Pigeons and even smaller birds can devastate seed beds. Use old wire baskets and tunnels made of fine netting to keep them off. You can make your own bird scarers too. Old CDs hanging from string lines are very effective as are silhouettes of hovering sparrow-hawks which you'll find at your local farming supplies store.
Slugs and snails are a real nuisance and will make meal of virtually everything. Try making traps from hollowed-out fruit and roots or buttered cabbage leaves. Place them near susceptible plants before darkness falls when the slugs are most active and empty them each morning. Bowls of beer or fermenting fruit juice are very effective too. Any marauding molluscs dive in and simply drown. The same techniques work well for millipedes, earwigs and woodlice.
Where caterpillars are concerned, prevention is very much better than cure. Keep the parents out and the problem is solved. Use fine mesh netting to protect your plants, pegged down securely between canes.
Wireworms, cutworms and leatherjackets can wreak havoc in beds of young seedlings. Water your veg patch thoroughly before dark and lay wet squares of old carpet on the ground. The following morning, simply turn over the carpet and present the birds with a breakfast buffet.

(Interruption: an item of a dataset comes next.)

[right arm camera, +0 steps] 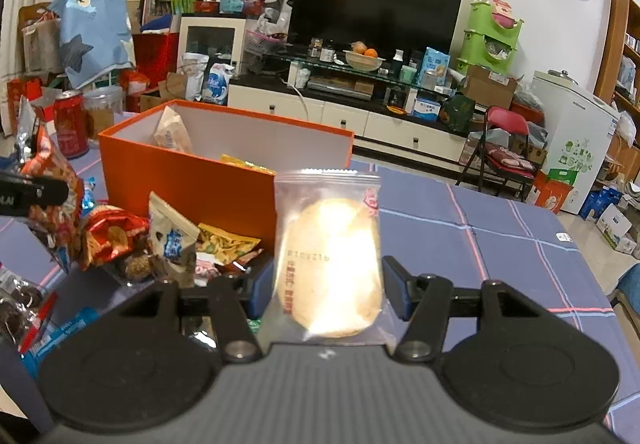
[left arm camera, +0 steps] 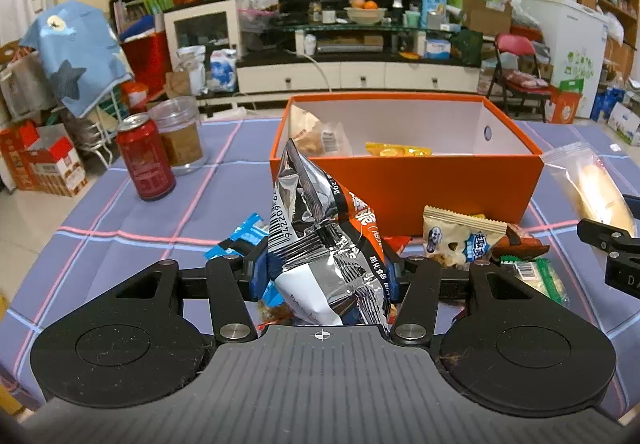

Greenfly and other aphids are readily deterred by the use of clever companion planting. Strongly scented herbs, marigolds, lavender and the like will do the trick.
Flea beetles feast on seedlings and quickly ruin young brassica leaves by inflicting tiny perforations. Water is the most effective deterrent so make sure you mist affected areas generously. Hanging sticky fly paper sheets over affected areas will help to thin the beetles out.